酸素を吸わないといけない状態で、酸素濃縮器が入手できない、入院あるいは酸素ステーションなどへの入所のめどが立たないような場合、主治医と相談の上で「うつ伏せ寝治療」を行うことは、ありだと思います。
ちなみに、完全にうつ伏せでなくとも、横を向いて寝る「側臥位(そくがい)」の体勢も有効とされています。
大事なのは、酸素飽和度が上がって呼吸が楽になる自分なりの姿勢を探すことだと思います。
(参考)
(1) Guérin C, et al. N Engl J Med. 2013;368(23):2159.
(2) Bloomfield R, et al. Cochrane Database Syst Rev. 2015 Nov 13;2015(11):CD008095.

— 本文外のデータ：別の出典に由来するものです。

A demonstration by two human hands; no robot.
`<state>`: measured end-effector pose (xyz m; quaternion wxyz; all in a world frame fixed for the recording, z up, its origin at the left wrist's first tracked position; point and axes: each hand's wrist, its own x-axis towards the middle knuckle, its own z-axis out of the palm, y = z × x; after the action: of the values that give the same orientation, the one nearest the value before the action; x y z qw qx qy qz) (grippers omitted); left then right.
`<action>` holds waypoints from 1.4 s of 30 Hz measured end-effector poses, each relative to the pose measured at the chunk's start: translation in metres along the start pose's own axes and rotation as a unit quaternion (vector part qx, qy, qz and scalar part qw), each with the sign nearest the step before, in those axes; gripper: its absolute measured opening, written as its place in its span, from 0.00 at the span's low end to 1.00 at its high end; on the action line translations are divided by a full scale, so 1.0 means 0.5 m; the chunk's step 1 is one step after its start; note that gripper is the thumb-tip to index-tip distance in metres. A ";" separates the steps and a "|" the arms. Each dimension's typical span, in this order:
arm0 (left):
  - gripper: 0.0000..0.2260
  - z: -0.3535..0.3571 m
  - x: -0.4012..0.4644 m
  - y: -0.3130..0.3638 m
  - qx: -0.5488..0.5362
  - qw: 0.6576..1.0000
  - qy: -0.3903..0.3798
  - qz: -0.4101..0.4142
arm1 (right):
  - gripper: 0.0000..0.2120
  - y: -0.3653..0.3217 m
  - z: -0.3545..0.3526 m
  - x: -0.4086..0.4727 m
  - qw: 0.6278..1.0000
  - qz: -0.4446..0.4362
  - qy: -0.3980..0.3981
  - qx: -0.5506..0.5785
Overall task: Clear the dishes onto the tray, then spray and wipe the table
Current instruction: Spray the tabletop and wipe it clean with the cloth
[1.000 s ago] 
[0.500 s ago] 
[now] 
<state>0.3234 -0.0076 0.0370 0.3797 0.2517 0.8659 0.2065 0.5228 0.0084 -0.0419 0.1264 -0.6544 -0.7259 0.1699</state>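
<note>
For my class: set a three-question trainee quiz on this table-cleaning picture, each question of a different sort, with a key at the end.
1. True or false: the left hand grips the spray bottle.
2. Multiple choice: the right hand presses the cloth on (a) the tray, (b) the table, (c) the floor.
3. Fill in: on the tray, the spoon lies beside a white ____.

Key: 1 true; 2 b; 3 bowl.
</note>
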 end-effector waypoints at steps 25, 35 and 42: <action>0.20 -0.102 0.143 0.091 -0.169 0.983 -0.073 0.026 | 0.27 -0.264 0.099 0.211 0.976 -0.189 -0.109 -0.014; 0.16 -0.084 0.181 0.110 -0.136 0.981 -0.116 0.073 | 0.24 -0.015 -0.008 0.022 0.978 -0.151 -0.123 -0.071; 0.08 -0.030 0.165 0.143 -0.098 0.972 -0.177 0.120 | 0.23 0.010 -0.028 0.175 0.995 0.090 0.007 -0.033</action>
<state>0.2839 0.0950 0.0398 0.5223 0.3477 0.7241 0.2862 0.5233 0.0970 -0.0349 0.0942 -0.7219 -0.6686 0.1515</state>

(3) Perez-Nieto O, et al. Eur Respir J. 2021 Jul 15;2100265. doi: 10.1183/13993003.00265-2021.
(4) Ehrmann S, et al. Lancet Respir Med. 2021, DOI:https://doi.org/10.1016/S2213-2600(21)00356-8.
(5) Liu X, et al. Med Clin (Engl Ed). 2021 Apr 23;156(8):386-389.